In the 1990s, orchestra managements began to push back, and many mid-level orchestras halted this practice. “It has been a challenge to maintain the status quo,” says Schnackenberg. She knows this firsthand, having also spent several years working in the field of orchestra negotiations alongside Lew Waldeck, the first director of the AFM Symphonic Services Department. “When negotiating musician contracts, Lew always focused on getting librarians included in the bargaining unit. Managements would state that librarians are clerks. But Lew would counter that librarians are musicians, because all the work is musical work.”

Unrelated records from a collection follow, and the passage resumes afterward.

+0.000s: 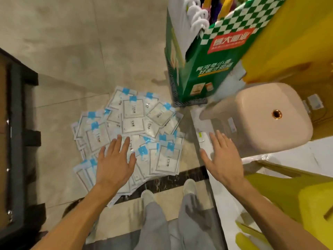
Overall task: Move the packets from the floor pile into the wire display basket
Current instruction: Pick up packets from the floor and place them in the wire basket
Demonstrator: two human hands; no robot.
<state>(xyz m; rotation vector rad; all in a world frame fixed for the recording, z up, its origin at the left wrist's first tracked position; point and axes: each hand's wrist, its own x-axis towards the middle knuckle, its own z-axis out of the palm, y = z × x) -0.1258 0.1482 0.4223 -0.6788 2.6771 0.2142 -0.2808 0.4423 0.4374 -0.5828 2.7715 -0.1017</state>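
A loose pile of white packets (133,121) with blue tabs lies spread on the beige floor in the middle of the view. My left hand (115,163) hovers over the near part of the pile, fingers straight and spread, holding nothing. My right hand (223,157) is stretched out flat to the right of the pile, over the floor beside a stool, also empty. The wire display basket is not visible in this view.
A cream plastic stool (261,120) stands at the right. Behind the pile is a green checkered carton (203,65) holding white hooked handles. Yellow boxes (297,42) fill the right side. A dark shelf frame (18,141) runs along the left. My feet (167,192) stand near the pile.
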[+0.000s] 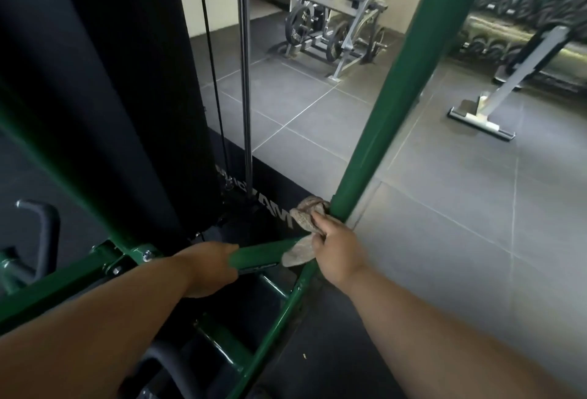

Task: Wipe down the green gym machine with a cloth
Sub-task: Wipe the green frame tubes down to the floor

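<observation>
The green gym machine fills the lower left, and its thick upright post (394,87) rises toward the top right. My right hand (336,247) grips a grey-brown cloth (306,217), bunched against the foot of that post where it meets the floor frame. Part of the cloth hangs down over the end of a low green bar (257,255). My left hand (211,266) wraps around that same bar, a little left of the cloth.
A black shroud (127,96) with a cable and a chrome guide rod (244,64) stands behind the bar. A grey plate-loaded machine (336,23) sits across the tiled floor. At the right stands a white machine foot (479,119); dumbbell racks line the far right.
</observation>
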The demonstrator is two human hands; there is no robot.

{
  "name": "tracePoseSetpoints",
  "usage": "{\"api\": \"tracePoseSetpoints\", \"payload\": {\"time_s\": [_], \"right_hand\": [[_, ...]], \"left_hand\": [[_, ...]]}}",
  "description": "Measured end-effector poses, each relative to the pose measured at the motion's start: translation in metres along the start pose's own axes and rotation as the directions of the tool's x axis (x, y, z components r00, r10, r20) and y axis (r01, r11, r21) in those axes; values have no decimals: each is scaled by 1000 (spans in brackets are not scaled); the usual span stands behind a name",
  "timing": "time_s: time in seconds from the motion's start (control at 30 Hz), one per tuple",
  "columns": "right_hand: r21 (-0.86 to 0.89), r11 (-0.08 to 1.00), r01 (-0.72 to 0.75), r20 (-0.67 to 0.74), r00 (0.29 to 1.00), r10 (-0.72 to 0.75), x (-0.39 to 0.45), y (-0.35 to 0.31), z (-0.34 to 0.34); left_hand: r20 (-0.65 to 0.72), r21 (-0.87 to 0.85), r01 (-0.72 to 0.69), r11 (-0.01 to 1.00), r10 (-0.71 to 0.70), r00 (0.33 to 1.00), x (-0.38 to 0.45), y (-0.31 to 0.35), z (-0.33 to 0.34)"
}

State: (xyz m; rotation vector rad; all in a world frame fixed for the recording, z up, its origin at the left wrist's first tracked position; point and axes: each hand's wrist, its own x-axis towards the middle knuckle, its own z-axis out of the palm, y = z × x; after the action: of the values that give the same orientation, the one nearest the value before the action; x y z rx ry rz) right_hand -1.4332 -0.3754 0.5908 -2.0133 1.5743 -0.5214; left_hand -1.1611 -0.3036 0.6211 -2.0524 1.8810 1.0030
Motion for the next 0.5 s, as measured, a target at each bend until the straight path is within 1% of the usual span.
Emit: {"api": "tracePoseSetpoints", "payload": {"time_s": [0.13,0.23,0.3,0.4,0.5], "right_hand": [[-31,997,64,-39,997,-65,-19,-6,-27],[-91,992,92,-69,993,-98,-29,-9,-41],[-144,984,109,-46,992,-117,-30,-8,-47],[-257,955,149,21,989,-149,-30,-6,-55],[-279,940,195,59,981,-186,-25,-6,-64]], "left_hand": [[-41,54,-95,994,97,994,-35,2,11],[-42,35,-138,990,139,989,-55,2,20],[-56,0,-132,991,132,990,-58,3,26],[-99,-77,-92,993,85,991,-58,10,36],[-148,-154,-94,984,71,986,-60,31,35]]}}
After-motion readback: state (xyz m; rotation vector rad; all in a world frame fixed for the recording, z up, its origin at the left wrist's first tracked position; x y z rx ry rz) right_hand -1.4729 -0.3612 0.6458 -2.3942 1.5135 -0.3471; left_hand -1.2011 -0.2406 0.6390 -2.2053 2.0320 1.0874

In Dallas, the librarian had been taken out of the musicians’ contract right before Schnackenberg started. “It took us 19 years to gain that back,” she recalls. “We got it through the leadership and work of AFM President Ray Hair [then president of the Dallas local] and our committee Chair Matt Good, a DSO tubist and Local 72-147 executive board member.”
Several decades in the DSO’s library, on top of library work in the New Orleans Symphony, Oklahoma Symphony, and Santa Fe Opera, prepared Schnackenberg well for a leading role in MOLA, the Major Orchestra Librarians’ Association, of which she is a three-time past president. MOLA holds an annual conference where librarians from orchestras around the world gather to discuss topics common to the field.
“The conference is a wild time, I tell you,” laughs Schnackenberg. “We talk about copyright, conductors, parts, and scores.” She points out that librarians can feel like they’re working alone. “The amount of stuff you can’t know is overwhelming. MOLA started out as a way for us to help each other. The conferences are an extension of that.” A typical conference brings in composers, editors, and experts in copyright law, licensing, software, and other technologies for cataloguing, cleaning up parts, and making excerpts.
The 2020 conference, to be held in Vancouver, was canceled due to COVID-19. “This is the first time in MOLA’s history that we won’t have a conference. And that’s unfortunate, because younger librarians increasingly come to the career field through MOLA. There is no way to postpone it because a conference takes two years of organization.” Schnackenberg says online content will be created to try to take the place of meeting in person. “We are the only organization in the world like this. MOLA started 40 years ago, and we are still the umbrella entity for this career field.”